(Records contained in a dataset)

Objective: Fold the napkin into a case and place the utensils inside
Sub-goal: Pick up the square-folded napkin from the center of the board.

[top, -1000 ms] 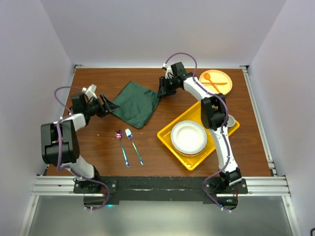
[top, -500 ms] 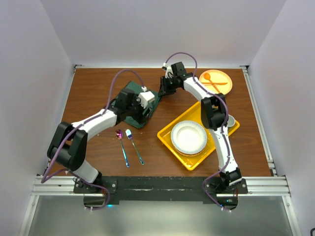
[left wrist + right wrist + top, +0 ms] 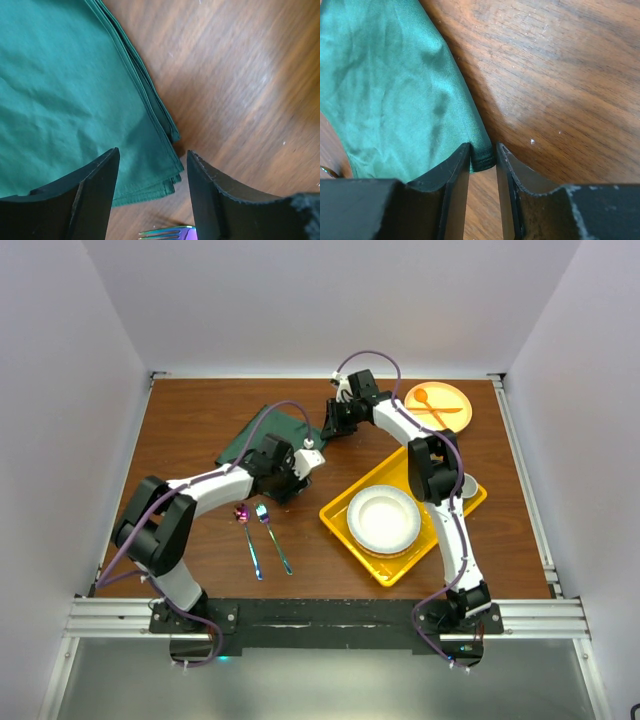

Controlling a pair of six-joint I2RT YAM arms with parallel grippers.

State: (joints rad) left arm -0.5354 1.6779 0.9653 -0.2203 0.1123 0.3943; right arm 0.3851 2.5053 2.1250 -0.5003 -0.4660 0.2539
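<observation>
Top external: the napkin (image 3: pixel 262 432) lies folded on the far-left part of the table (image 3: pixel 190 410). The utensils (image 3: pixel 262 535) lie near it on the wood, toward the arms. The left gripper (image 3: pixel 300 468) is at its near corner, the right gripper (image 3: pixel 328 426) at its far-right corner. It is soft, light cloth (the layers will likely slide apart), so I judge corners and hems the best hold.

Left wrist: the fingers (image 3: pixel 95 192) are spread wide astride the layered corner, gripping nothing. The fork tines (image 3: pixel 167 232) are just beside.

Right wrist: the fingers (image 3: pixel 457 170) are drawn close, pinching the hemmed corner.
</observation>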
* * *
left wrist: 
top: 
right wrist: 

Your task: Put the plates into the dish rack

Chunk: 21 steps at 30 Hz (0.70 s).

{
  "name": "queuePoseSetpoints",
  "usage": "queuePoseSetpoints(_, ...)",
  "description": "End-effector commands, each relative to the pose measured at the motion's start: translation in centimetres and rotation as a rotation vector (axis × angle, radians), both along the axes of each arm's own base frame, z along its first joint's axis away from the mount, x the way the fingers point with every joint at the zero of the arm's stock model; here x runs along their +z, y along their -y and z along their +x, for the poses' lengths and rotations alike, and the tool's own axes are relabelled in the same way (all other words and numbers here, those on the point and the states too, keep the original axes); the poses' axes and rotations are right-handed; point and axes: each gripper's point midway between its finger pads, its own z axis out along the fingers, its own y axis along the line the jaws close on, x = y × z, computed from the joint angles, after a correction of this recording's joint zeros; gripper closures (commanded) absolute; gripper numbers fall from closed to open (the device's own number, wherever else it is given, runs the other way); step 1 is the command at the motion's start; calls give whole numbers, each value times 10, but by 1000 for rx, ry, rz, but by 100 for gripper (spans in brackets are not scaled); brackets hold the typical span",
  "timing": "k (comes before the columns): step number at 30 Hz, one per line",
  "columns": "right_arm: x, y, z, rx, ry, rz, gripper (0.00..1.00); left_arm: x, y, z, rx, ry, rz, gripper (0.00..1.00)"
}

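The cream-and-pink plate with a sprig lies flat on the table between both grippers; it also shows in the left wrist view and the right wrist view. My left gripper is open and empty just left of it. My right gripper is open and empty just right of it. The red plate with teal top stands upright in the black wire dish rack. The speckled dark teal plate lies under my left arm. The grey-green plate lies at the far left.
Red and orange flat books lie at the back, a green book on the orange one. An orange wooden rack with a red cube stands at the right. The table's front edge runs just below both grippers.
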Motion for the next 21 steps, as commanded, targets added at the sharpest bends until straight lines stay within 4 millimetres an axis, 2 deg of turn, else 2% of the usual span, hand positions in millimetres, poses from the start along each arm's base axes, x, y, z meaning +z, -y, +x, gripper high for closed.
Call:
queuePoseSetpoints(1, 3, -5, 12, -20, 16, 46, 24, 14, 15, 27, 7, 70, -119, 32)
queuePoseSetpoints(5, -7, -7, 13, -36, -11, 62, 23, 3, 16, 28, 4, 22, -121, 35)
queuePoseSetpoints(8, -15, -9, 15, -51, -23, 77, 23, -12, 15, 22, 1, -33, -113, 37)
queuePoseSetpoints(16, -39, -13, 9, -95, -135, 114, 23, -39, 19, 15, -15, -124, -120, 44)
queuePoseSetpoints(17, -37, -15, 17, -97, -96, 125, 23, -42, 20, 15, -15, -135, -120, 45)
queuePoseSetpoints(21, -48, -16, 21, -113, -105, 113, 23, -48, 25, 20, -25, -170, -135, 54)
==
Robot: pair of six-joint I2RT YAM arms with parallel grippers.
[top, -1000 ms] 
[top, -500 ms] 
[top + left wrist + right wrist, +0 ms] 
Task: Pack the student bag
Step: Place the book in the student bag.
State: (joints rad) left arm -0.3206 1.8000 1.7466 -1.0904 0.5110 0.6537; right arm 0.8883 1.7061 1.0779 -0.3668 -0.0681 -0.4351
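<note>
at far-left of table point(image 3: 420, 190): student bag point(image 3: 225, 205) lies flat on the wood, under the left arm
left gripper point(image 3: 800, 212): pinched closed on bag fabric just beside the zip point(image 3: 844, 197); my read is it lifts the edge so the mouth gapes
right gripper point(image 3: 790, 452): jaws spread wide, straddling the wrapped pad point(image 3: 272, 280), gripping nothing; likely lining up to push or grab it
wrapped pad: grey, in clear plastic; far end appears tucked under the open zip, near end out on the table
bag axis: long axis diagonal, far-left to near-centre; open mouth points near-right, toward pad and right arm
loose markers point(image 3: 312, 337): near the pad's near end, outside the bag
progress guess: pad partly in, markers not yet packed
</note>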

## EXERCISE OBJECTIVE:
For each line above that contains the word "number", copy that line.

## TASK RESPONSE:
  "description": "End-effector commands, each relative to the pose measured at the motion's start: translation in centimetres and rotation as a rotation vector (axis × angle, radians), both along the axes of each arm's own base frame, z along its first joint's axis away from the mount, x the way the fingers point with every joint at the zero of the arm's stock model; here x runs along their +z, y along their -y and z along their +x, for the poses' lengths and rotations alike, and the tool's own axes are relabelled in the same way (all other words and numbers here, those on the point and the states too, keep the original axes); the poses' axes and rotations are right-handed; point and axes: each gripper's point midway between its finger pads, its own z axis out along the fingers, its own y axis along the line the jaws close on, x = y × z, computed from the joint angles, after a correction of this recording's joint zeros; gripper closures (commanded) absolute; gripper numbers fall from closed to open (the device's own number, wherever else it is given, runs the other way); step 1 is the command at the motion's start; calls give whole numbers, each value times 10, but by 1000 for rx, ry, rz, but by 100 for gripper (spans in brackets are not scaled); brackets hold the typical span",
  "timing": "k (comes before the columns): step number at 30 Hz, one per line",

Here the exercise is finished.